January 20, 2015

Eight Ideas That Changed The History Of Western Music


                                                               



                                                                 
Pythagoras creates the scale
Before Pythagoras music was a divine mystery. There are prehistoric instruments dating back at least 35,000 years and evidence that ancient cultures sang songs and made pleasing sounds – but before the Greek mathematician and philosopher, there was no theory to explain why some tones were harmonious together and others produced clashing discords. Pythagoras’ investigations into the science of sound changed this. At some time around 500 BC, he studied the ratios between the lengths of vibrating strings and the different tones they produced. He found a mathematical relationship between notes that were pleasant when sounded together, and extended his discovery to produce a scale – a selection of notes out of the infinity of possible tones. Within the scale he established a hierarchy, in which some notes are more important than others. Pythagoras’ scale – roughly the same as the one we still sing now: “do re me fa so la ti do” – is the basis for all Western music since. Without the scale and a theory of how its notes relate to each other there could have been be no Bach, no Beethoven, no Bebop, Blues or Britpop. Pythagoras turned the hands to 12 and set the clock running.

Notation is developed
At some point in the 7th Century, the scholar St Isidore of Seville pondered a particular quandry music faced. "Unless sounds are held by the memory of man,” he wrote, “they perish, because they cannot be written down." Over the following centuries, monks in Spain and Italy devised a solution to this problem and for the first time recorded music for posterity. They came up with a series of symbols that showed whether a note should be higher or lower than the previous one, and used this system to transcribe their chants. The exact pitches of the notes were unclear, but the general shape of the melody could be laid down to aid memory. At some point around 1000 AD, the Benedictine monk Guido d’Arezzo began to plot these symbols on a series of lines, making clear precisely which note should follow the last – a forerunner to the musical notation that is still used today.
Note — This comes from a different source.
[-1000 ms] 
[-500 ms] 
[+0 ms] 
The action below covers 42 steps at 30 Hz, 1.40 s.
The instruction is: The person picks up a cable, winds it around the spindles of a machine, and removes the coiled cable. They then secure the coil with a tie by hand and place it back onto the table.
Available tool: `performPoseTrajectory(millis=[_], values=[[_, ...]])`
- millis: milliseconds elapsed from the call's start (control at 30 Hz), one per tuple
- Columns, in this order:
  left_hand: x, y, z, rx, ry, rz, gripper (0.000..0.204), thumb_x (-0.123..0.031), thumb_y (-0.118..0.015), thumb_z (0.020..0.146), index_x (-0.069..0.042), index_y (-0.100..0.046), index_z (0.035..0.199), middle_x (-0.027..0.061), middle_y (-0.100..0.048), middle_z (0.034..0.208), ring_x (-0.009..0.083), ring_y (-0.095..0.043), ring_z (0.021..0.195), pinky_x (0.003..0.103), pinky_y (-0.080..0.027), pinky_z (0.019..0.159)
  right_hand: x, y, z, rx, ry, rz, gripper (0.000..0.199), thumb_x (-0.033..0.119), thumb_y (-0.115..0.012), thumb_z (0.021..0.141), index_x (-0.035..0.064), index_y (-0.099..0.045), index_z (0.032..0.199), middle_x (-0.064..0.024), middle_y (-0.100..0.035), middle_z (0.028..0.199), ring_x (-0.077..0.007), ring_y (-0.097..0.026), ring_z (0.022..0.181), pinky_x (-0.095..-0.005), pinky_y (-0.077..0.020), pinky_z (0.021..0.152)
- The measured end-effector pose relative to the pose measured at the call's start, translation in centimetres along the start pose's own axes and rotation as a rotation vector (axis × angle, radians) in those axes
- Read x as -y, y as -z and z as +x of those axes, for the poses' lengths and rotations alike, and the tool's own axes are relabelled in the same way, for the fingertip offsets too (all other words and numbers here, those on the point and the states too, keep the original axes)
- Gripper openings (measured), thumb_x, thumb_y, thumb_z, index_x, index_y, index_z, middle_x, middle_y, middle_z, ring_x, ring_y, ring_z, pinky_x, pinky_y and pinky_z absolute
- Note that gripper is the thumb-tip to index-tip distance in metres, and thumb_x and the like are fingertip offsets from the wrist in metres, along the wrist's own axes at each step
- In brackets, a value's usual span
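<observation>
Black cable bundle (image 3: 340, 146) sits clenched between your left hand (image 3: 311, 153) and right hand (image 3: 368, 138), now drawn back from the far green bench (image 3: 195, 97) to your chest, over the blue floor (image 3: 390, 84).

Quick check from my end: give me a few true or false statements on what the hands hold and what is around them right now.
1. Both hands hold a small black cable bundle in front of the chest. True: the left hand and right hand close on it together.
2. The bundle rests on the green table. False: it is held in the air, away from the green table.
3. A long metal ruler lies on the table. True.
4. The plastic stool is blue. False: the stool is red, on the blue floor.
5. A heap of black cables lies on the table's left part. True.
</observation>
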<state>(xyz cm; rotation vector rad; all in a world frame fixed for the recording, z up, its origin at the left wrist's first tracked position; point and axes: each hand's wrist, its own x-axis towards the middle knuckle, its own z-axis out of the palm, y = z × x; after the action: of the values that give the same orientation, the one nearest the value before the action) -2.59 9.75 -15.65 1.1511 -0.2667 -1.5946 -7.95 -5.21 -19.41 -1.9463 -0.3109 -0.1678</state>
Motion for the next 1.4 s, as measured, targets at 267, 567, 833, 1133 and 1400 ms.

For the first time music left a footprint; we know how the songs that these monks sang sound, because they left a record behind.

The piano enters the home
“We will have a pianoforte,” wrote Jane Austen to her sister Cassandra in 1808, “and I will practice country dances, that we may have some amusement for our nephews and nieces, when we have the pleasure of their company.” Austen’s enthusiasm for the instrument was in evidence in middle-class homes all over Europe at the beginning of the 19th Century. The advancements of the Industrial Revolution made the piano cheaper to produce and distribute, and music education and the ability to play became markers of bourgeois rectitude. A piano in the parlour gave a genteel family something to do in the long, dark evenings; it demonstrated refinement and hard work. And it started a craze for private performance that brought music out of its traditional homes in the church and the concert hall and into the home – a place where it was previously enjoyed by only the richest of households.

The first recording
When Thomas Alva Edison invented the phonograph in 1877, using a stylus and a tin foil-wrapped cylinder, the first recorded words were: “Mary had a little lamb”. Among subsequent developments and refinements were Emile Berliner’s 7in rubber disc and the inexpensive gramophone player, which marked the beginning of the modern music industry. Teaming up with machinist Eldridge Johnson, Berliner formed the Victor Talking Machine company. The London branch of his gramophone company was known as HMV – for His Master’s Voice – and the image of Nipper the dog became its iconic mascot. RCA-Victor introduced the first commercial 33 1/3 RPM vinyl discs in 1930, but high fidelity vinyl discs (LPs for albums and 45 RPM for singles) really boomed after World War II. Subsequent formats such as the 12in single, the cassette, the CD and the mini-disc gradually replaced the LP before mp3s, Napster and other digital means of distribution emerged in the 1990s – although vinyl is once again seeing a resurgence in popularity.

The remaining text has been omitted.